The airborne spicks and specks known as aerosol particles are created by both natural and human processes and can consist of sea salt, sand grains, soot particles, sulfates and other materials of organic and inorganic origin. We blow vast quantities of aerosols into the air with our cars, power plants and heating systems, and while there is no doubt that aerosols have a large impact on our climate, no one has been able to agree on exactly what those effects are. Some climatologists believe they lead to more clouds and more precipitation, while others say they mean fewer clouds and less precipitation.
Now, a new study from the Max Planck Institute for Chemistry has revealed that both sides of the argument are right. “It depends on the number of particles. This is what determines how the energy needed to evaporate water and transport air is distributed,” explained Max Planck climatologist Meinrat Andreae. “These results finally allow us to predict the effects of aerosols in climate models more accurately.”

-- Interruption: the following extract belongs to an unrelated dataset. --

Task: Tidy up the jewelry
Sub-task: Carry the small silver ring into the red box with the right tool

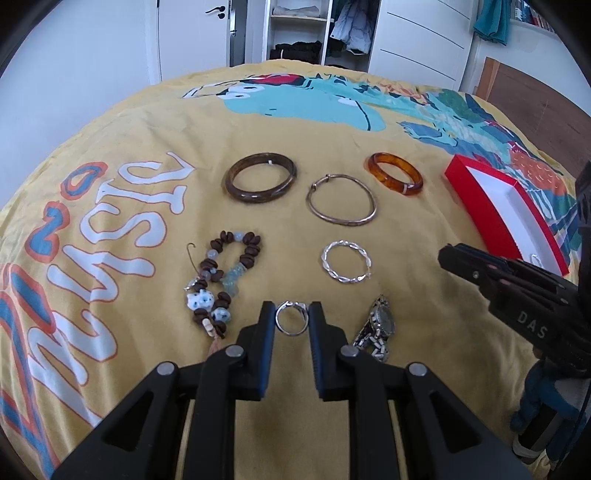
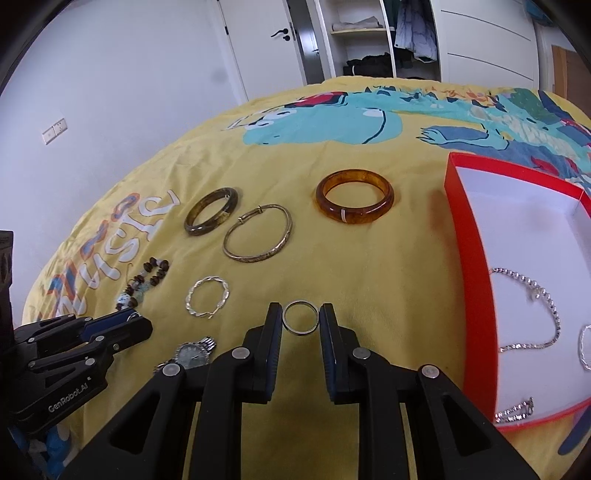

The new study, published in Science, explains that aerosols act in two ways. Firstly, like a sun umbrella they reduce the amount of solar energy reaching the ground and less water evaporates. Furthermore, the ground does not heat up as much and less of the warm, wet air necessary for cloud formation rises. Dark particles of soot from forest fires or coal burning have a similar effect, in that they absorb solar energy. They heat up the air around them, so that the cloud droplets evaporate instead of falling as rain.
However, in strongly polluted air, there is an excess of collection points: the drops remain small and do not reach the weight they need to fall. Apart from that, the many small droplets, with their larger overall surface, scatter more sunlight, which cools the Earth’s surface, just like the sun umbrella effect. Clouds and therefore rain are only created when wet, warm air rises from the ground and the water condenses or freezes around the aerosols at altitude. “The number of aerosols controls how the energy, which ultimately originates from the sun, is distributed in the atmosphere,” says the main author of the study, Daniel Rosenfeld.
“The effects of the aerosols on the energy on the ground and on droplet formation at altitude have been considered separately up to now. Consequently, the results were so contradictory that the subject was often sidelined,” added Andreae.
The common thread that the team has now followed through the labyrinth of conflicting effects is the flow of energy. With this approach, the team has linked the two processes. “Now, for the first time, we can estimate by how many watts the energy available for the circulation in the atmosphere changes when the number of aerosols changes,” explains Andreae. The link between the quantity of aerosols and the energy in the atmosphere available for forming precipitation can be described with a curve. Initially, the amount of energy released rises as the number of aerosols increases; it reaches a peak and then falls considerably. Before the curve peaks, more aerosols provide more precipitation; after the peak, additional aerosols reduce the precipitation.
The curve reaches maximum concentration at 1,200 condensation nuclei per cubic centimeter of air. At this concentration, natural and man-made aerosols screen off around a fifth of the sun’s energy; however, the additional energy from condensation and freezing compensates for this.
The link between energy flow and precipitation explains, for example, why rain in the Amazonian rainforest is frequent, short-lived and occurs where the water has also evaporated. In such an environment, the air is very clean and given these low aerosol concentrations, a lot of water evaporates to begin with as a lot of solar energy reaches the ground. Secondly, only a few, albeit large drops form, which fall to the ground quickly. While there is a lot of energy available on the ground, it never reaches the altitudes at which long-lived clouds form.